Specifically, I'd like to restructure the data to group by date as the first level keys, then group by unique model subarray where the quantity value are summed.

Desired result:

[
    20230320 => [
        ['date' => 20230320, 'model' => 'ABC', 'quantity' => 4]
        ['date' => 20230320, 'model' => 'DEF', 'quantity' => 7]
    ],
    20230321 => [
        ['date' => 20230321, 'model' => 'ABC', 'quantity' => 1]
    ]
]

After struggling some hours, I was able to reach my goal proceeding step by step, but I'm wondering if a simpler solution exist.
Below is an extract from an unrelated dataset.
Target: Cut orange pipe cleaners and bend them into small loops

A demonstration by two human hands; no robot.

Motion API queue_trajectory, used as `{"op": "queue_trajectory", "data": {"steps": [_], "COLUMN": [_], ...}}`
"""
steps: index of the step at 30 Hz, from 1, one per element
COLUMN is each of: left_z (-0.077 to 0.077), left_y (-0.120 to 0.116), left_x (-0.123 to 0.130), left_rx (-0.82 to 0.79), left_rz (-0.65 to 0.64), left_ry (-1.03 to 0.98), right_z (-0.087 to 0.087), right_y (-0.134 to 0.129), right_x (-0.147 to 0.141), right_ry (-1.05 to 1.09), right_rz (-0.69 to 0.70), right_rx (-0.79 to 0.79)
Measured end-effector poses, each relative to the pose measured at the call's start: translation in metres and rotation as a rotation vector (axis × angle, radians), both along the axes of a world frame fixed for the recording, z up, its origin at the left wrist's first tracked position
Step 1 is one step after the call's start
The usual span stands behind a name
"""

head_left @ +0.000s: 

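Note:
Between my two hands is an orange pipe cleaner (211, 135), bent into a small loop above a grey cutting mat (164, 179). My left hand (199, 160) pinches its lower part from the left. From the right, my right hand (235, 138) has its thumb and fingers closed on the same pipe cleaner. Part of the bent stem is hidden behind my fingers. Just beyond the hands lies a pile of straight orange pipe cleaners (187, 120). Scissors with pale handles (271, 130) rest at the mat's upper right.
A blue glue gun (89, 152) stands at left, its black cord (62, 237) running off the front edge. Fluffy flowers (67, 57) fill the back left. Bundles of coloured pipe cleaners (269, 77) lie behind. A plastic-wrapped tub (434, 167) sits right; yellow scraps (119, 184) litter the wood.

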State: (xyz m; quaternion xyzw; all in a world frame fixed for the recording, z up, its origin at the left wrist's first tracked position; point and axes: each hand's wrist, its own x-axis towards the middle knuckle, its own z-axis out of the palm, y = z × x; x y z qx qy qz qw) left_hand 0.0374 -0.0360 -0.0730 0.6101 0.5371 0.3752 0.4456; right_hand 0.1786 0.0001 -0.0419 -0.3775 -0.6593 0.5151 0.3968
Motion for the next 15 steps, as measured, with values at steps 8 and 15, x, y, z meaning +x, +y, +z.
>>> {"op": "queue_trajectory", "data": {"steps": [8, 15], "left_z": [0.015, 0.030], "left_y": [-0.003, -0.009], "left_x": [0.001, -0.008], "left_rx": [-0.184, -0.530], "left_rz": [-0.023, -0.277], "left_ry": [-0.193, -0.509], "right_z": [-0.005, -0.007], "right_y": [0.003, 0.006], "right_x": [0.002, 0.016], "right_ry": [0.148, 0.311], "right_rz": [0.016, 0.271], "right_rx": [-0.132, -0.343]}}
This is the complete working code:

// STEP 1 - GROUP ITEMS BY DATE
$orders2 = array();
foreach($orders as $order) {
    $date = $order['date'];
    $orders2[$date][] = $order;
} 
print_r ($orders2);

// STEP 2 - GROUP ITEMS BY MODEL AND SUM QUANTITY
$orders3 = array();
foreach($orders2 as $items) {
    foreach($items as $item) {
        $date = $item['date'];
        $model = $item['model'];
        if(empty($orders3[$date][$model])) {
            $orders3[$date][$model][] = $item;
        } else {
            $orders3[$date][$model][0]['quantity'] += $item['quantity'];    
        }
    } 
}
print_r ($orders3);

// STEP 3 - REMOVE NOT NECESSARY MODEL LEVEL
$orders4 = array();
foreach($orders3 as $items) {
    foreach($items as $item) {
        $date = $item[0]['date'];
        $orders4[$date][] = $item[0];
    } 
}
print_r ($orders4);

What do you suggest? Any simpler way to obtain the same result in a more straightforward way?


Solution

  • This is a great opportunity to implement reference variables.

    There are two separate groupings in this task:

    1. Group by the date and
    2. Group by the model within each date.

    This can be done by temporarily generating an associative array of associative arrays, but then the populated array will need to be re-iterated to re-index the subarray keys.

    Instead, declare references to the date-model subsets, and push them into the result.

    Code: (Demo)

    $result = [];
    foreach ($array as $row) {
        $key = $row['date'] . ' ' . $row['model']; 
        if (!isset($ref[$key])) {
            $ref[$key] = $row;
            $result[$row['date']][] = &$ref[$key];
        } else {
            $ref[$key]['quantity'] += $row['quantity'];
        }
    }
    var_export($result);
    

    In the above, date and model values are joined into a single string to form a "composite key". New entries only get pushed into the result array if the unique combination of date-model values is encountered for the first time. If the composite key was already encountered in an earlier result, then only the quantity of the current row is added to the quantity of the reference's quantity.